Больше обвиняемый не оборачивался к Амине. Но внезапно она поняла, что ее голос звучит по-другому: сама того не желая, она испугалась. Когда от нее потребовалось огласить очередной список кровавых деяний, она заговорила почти умоляюще, чем вызвала у обвиняемого едва заметную улыбку. Ей почему-то сделалось не по себе при мысли, что она будто бы ставит человека перед лицом им же совершенных преступлений, предъявляет ему тяжкие обвинения, хотя она всего-навсего переводила сказанное от имени Суда. Не вели казнить гонца, вертелось у нее на языке, и тут она вспомнила, что как раз по части казнить гонцов обвиняемый и поднаторел и, кажется, это даже фигурировало среди его преступлений. Естественно, она понимала, что этот человек ничего ей не сделает, и все равно боялась, просто он пробуждал страх, он излучал могущество, даже когда неподвижно сидел на стуле.

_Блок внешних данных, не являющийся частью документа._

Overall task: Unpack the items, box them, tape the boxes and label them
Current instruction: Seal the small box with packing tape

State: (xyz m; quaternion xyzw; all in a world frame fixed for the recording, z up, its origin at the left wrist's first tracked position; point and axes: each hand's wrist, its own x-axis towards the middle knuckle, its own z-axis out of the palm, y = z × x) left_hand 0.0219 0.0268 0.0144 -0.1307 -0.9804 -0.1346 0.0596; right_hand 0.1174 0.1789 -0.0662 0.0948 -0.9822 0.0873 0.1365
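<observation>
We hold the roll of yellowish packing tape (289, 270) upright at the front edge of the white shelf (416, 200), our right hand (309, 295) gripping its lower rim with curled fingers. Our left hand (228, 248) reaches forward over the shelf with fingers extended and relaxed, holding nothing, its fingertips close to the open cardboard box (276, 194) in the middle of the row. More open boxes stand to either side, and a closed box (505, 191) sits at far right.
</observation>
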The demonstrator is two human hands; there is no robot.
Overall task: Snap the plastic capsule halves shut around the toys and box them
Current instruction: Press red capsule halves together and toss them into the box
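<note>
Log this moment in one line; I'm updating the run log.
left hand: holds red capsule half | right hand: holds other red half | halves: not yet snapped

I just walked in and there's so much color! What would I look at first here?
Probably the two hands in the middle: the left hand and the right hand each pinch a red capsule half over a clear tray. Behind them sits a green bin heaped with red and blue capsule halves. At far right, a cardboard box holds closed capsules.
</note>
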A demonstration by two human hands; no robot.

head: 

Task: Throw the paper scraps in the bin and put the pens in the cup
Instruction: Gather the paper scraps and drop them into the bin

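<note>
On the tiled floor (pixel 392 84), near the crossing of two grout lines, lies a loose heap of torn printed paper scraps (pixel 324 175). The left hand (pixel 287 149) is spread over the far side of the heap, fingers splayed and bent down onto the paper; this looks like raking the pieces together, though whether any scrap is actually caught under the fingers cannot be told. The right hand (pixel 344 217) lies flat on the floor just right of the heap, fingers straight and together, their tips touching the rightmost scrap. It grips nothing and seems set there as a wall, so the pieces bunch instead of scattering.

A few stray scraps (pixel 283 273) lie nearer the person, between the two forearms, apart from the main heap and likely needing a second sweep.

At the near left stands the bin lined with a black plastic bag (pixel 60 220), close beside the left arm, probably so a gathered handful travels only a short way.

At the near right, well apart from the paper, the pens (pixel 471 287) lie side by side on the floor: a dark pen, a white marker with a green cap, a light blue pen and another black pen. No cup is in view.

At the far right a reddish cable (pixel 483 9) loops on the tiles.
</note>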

Но страх — даже не главное, что она испытывала, была еще вина. Амина испытывала вину перед этим человеком, а ведь он сущий монстр, он вообще не был ее заботой, все, что от нее требовалось, — адекватно перевести сказанное в судебном зале и сделать от нее зависящее для торжества правосудия. И каково ему приходится — тоже не Аминина забота, хоть она и догадывалась, что после того, как Суд заключил его под стражу, ему приходилось несладко. Обвиняемый был начисто лишен морали, однако именно мораль заставляла Амину испытывать к нему то, что она испытывала. Это все его магнетизм, решила Амина, это он побуждал тысячи людей совершать жуткие акты насилия; ни формализма, ни шаблонности — ничего такого в обвиняемом не ощущалось. Вот лидер в полном смысле слова, думала она, подавшись к микрофону и продолжая переводить ровным голосом, без запинки. Обвиняемый больше не поворачивался к ней, после того случая — ни разу. А потом, когда прошло время, Амина вспоминала эту историю как свою первую встречу со злом.

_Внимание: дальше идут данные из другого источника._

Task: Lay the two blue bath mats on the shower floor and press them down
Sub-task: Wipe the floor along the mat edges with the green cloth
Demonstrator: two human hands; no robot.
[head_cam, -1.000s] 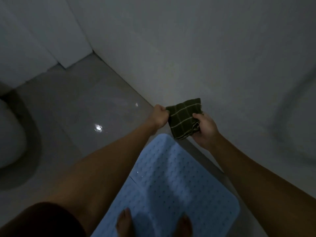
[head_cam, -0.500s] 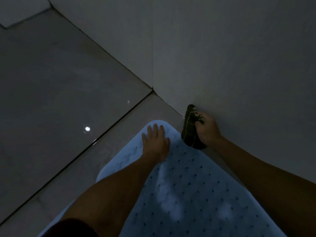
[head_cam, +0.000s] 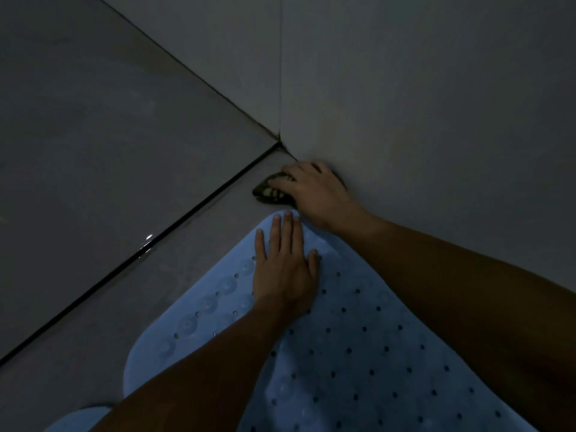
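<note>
Blue bath mat (head_cam: 358,353) lies flat on the shower floor (head_cam: 202,244), its rounded corner near the wall. Left hand (head_cam: 285,269) presses it with straight, spread fingers, while right hand (head_cam: 314,191) grips a dark checked cloth (head_cam: 268,193) on the floor beside the wall.

I can read no words, labels, brands or numbers anywhere here, not on my mat (head_cam: 358,353), the cloth (head_cam: 268,192) or the tiles.
</note>
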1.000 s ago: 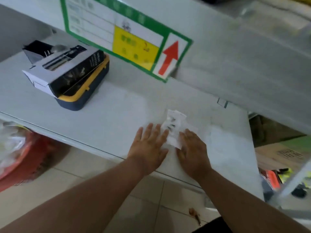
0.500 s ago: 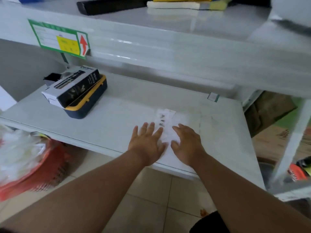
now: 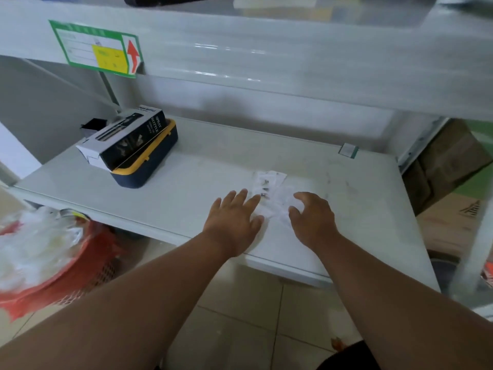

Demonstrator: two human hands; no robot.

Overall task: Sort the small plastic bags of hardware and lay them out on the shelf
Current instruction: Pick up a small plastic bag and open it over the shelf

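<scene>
Both hands down on the shelf (image 3: 186, 193), and the little clear bags (image 3: 269, 192) sit right btwn them, just past the fingertips. Landmark = the bags. Left hand (image 3: 233, 218) is immediately left of them, fingers straight and fanned, index tip touching the bags' left edge, palm flat on the shelf. Right hand (image 3: 312, 220) is just right of and slightly nearer the person than the bags, fingers loosely curled over the near-right corner of the plastic; can't tell whether it's pinching anything, looks more like hovering or a light touch. Long axis of the bags runs away from the person, tilted a bit right at the far end. Left hand looks the closer one to the bag with the dark hardware bits showing.

Count: bags, at least 2 overlapping, maybe 3, too see-through to be sure. Hands, 2. Far left of the bags: 1 black-and-white carton (image 3: 125, 134) stacked on 1 navy/yellow case (image 3: 149, 166). Below-left, 1 red basket (image 3: 66, 265) w/ plastic in it.

Next, I'd guess: slide the overlapped bags apart sideways.
</scene>
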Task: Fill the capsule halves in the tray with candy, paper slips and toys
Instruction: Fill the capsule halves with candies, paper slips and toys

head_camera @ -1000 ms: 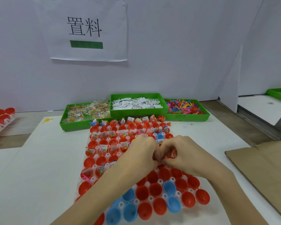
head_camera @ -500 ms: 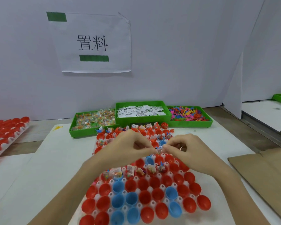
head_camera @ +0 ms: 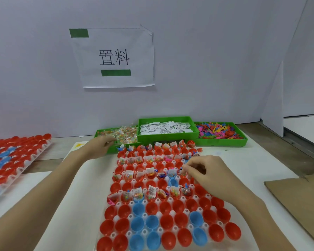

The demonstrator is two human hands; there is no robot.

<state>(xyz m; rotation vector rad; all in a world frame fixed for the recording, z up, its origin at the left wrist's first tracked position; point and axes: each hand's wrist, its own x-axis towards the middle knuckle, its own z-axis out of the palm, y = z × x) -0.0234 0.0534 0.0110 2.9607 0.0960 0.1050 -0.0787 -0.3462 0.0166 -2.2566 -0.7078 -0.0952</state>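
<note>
- The bench in front of you is flat, with smooth white sheets on it.
- A brown cardboard piece lies flat near your right arm.
- The tray sits in the middle of the bench. It is white bumpy plastic with round cups.
- A second tray of the same kind lies far to your left.
- Three green plastic bins stand behind the tray: the candy bin with shiny clear packets, the paper slip bin with small white slips, and the toy bin with bright little shapes.
- Your left hand reaches to the candy bin. I cannot tell if its fingers hold anything.
- Your right hand hovers over the tray's right side. Its fingers are curled and pinch something small I cannot make out.
- The capsule halves are smooth red and blue cups. The far rows hold candy, slips and toys.
</note>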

День миновал без особых происшествий, ранним вечером я вышла из здания Суда. На улице лил дождь, глянув на небо, я раскрыла зонтик, и тут же зазвонил телефон. Это опять была Яна. Не дав мне и слова сказать, она сообщила, что только подъехала к своему дому. А там полиция ленту натянула.
Дождь очень громко барабанил по зонту, прямо-таки грохотал, почти ничего не было слышно. А тут еще второй звонок. Я отняла телефон от уха — звонил Адриан. Дождь припустил еще сильнее. Я снова поднесла телефон к уху, он продолжал жужжать.
В смысле?
Ну, сбоку улочка, такой проход, помнишь? Где я с трамвая обычно иду. Там теперь везде лента. Вчера вечером что-то произошло.
Телефон все звонил и звонил. Яна, у меня тут вторая линия…
И никаких объявлений, ничего. Но проход закрыт.
Телефон у меня в руке наконец затих.
Яна…
Я потом перезвоню.
Она повесила трубку, но я не успела даже руку опустить: телефон снова зажужжал — на этот раз эсэмэска о пропущенном вызове и сразу за ней сообщение от Адриана: он опаздывал на десять минут, заранее просил прощения.